Кто же заботится лишь о своей "взвешенности", лишь с нею и ляжет в гроб, и никто не вспомнит его, кроме близких. Но если для обычных граждан такой уход правилен и закономерен, то для писателя такой
"двойной уход навсегда" – навсегда из жизни и навсегда из литературы
– ужасен и непростителен.
Чулаки даже из смерти своей сотворил шедевр, неразрешимый и трагический, как он сам. В журнале "Нева" сразу после гибели Чулаки обнаружился рассказ, который он принес незадолго до этого и который как-то комментировал его смерть… или, наоборот, делал ее еще более непонятной? Близкие знакомые его, которых он удостаивал разговором по телефону, знали, что у него рак, но никто из них не мог сказать – связана ли его загадочная смерть с этим?

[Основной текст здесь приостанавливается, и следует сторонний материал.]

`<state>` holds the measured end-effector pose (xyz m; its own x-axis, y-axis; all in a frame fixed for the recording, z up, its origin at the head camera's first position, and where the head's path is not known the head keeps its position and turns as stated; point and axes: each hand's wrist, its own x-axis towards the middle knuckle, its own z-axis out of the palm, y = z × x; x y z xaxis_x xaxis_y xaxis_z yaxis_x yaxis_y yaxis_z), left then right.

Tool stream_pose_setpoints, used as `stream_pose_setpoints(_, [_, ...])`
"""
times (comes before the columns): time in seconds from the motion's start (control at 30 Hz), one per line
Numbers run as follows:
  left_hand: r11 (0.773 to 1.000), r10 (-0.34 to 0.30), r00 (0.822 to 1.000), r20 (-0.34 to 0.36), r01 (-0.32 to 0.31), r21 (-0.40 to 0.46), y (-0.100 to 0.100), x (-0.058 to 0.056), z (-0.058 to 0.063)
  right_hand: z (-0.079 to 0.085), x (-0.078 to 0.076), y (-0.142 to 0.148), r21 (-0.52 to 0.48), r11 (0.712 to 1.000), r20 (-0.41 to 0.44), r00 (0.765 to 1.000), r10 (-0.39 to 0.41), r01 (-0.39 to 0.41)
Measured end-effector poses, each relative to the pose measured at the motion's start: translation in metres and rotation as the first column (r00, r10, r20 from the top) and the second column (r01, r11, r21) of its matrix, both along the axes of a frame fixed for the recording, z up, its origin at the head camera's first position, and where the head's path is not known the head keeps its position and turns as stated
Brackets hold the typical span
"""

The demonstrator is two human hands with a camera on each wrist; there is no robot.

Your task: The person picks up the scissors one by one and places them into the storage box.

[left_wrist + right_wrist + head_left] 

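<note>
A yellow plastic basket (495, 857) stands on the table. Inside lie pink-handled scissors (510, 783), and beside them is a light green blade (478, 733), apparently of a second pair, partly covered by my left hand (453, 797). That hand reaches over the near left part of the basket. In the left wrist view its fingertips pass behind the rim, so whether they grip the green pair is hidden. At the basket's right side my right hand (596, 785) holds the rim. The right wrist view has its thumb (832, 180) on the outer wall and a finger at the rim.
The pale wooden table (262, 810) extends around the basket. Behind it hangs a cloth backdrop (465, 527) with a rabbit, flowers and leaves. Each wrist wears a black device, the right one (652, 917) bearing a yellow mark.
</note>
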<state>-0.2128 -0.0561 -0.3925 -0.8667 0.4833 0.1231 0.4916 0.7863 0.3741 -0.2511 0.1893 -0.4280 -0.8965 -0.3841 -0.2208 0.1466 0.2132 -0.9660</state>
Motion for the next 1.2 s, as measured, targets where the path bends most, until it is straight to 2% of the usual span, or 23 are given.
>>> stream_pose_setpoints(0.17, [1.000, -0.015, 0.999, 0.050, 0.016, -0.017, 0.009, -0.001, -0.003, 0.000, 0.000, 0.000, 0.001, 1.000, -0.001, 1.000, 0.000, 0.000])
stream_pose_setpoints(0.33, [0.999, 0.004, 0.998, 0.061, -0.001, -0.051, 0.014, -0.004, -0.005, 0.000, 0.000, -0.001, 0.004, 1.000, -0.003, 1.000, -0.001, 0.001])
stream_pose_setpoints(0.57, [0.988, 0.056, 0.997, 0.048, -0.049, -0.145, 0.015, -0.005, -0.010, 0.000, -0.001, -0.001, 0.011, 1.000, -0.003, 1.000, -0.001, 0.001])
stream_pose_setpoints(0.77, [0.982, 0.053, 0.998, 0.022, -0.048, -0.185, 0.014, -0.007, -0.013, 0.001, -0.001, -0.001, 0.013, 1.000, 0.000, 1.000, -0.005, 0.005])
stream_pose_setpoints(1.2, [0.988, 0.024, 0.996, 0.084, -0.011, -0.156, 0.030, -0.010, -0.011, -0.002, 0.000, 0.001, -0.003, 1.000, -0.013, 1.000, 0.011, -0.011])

В списке смертей, который, увы, становится все более длинным, смерть
Чулаки самая загадочная, самая магнетическая, притягивающая самое острое сострадание и интерес. Что и требуется от писателя.
Смерть Чулаки совпала (может, и неслучайно?) с концом эпохи политических надежд. Он был воплощением той эпохи и выпил ее до дна.
При нем казалось еще, что возвращение наших людей во власть возможно. Губернатор Яковлев демонстративно отстранился от принятой при Собчаке симпатии власти к демократическим силам и сразу же показал, что для него все равны -коммунисты и антикоммунисты; все они жители города, и он обязан заботиться обо всех. Тогда это был шок. Двадцать лет мы наступали и вроде бы победили… и вдруг – "два шага назад"? Да нет – значительно больше, чем два!
Но у Яковлева были еще противники, причем довольно высокого ранга.